Creatives in the already-fragile arts industry have been whacked by the pandemic, but don’t write them off just yet.

Dorothy Woodend 9 Nov 2020TheTyee.ca

Dorothy Woodend is The Tyee’s culture editor. Reach her here.

Cultural workers (a.k.a. artists) have had a tough go in Vancouver. Last year it was vanishing venues that loomed large; this year it’s surging COVID-19 numbers. But in spite of the difficulties, painters, sculptors and printmakers keep on trucking.

The annual Eastside Culture Crawl, like a great many other arts organizations, had to decide whether to ride out the year, go online only or provide a hybrid version, blending digital and in-person options. They chose the latter.

In addition to studio visits around the neighbourhood, this year’s crawl includes online tours, livestream chats and other offerings. Its 24th edition takes place over two weekends (Nov. 12 to 15 and Nov. 19 to 22), and the website includes a digital scheduler for studio visits, as well as health and safety protocols. Vancouver Coastal Health has confirmed the event can take place despite new recently announced restrictions.

Artistic and executive director Esther Rausenberg is cautiously optimistic about the scope of things, although the number of participants is fewer this year over last, down from the usual 600 to 254 artists, in about half as many venues.

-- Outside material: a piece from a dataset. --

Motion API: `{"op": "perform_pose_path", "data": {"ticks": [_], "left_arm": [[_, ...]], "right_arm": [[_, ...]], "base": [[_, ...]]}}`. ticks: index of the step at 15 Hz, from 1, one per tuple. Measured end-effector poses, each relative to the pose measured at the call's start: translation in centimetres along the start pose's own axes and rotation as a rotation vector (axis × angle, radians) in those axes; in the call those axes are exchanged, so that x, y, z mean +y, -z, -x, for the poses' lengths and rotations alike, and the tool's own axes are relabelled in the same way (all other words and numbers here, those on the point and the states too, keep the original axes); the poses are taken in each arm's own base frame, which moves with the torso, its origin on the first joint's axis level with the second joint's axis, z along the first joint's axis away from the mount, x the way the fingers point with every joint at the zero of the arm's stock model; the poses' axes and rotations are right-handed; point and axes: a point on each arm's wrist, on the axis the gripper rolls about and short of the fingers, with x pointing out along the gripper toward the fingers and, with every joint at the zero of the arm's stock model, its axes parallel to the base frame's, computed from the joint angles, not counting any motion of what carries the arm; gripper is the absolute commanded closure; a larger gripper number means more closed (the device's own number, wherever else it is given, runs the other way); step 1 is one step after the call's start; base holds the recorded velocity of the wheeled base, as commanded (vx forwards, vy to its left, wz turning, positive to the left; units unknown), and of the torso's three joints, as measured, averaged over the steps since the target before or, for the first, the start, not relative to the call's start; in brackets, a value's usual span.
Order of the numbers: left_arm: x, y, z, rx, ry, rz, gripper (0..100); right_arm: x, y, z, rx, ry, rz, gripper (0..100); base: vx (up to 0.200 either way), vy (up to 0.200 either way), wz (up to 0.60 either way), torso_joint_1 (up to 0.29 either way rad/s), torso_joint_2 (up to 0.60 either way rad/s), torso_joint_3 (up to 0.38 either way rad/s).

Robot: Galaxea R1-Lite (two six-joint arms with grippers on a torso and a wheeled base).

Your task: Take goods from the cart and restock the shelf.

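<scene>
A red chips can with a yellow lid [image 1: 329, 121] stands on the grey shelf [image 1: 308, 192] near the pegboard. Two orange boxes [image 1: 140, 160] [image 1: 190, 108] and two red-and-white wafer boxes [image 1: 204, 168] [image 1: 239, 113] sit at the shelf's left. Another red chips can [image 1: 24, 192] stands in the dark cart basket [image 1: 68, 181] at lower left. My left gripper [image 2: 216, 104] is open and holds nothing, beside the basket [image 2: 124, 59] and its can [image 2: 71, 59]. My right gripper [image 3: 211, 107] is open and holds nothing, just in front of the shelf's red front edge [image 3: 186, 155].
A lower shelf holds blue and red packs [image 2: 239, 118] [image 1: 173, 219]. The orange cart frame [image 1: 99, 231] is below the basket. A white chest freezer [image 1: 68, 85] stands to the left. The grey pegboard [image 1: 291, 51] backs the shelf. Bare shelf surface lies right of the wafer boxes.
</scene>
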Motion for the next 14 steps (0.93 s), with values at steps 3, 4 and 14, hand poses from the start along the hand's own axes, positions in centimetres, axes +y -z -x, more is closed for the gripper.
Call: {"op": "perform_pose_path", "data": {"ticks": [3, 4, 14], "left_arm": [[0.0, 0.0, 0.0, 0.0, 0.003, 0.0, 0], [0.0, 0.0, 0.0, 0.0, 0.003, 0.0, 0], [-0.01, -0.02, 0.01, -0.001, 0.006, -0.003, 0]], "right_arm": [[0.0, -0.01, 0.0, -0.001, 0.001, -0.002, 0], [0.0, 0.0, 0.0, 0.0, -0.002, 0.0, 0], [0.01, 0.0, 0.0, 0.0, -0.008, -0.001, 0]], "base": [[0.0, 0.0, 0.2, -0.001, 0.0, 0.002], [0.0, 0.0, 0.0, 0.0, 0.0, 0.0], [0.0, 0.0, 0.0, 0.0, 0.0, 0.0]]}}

“Getting through the red tape and bureaucracy to ensure a safe experience was a really major time commitment,” she said.

COVID-19 has affected the arts community in profound ways, with classes cancelled, projects shuttered and opportunities to show work to the public lost.

But the notion of shutting everything down doesn’t sit well with folk who are used to soldiering through the most challenging circumstances.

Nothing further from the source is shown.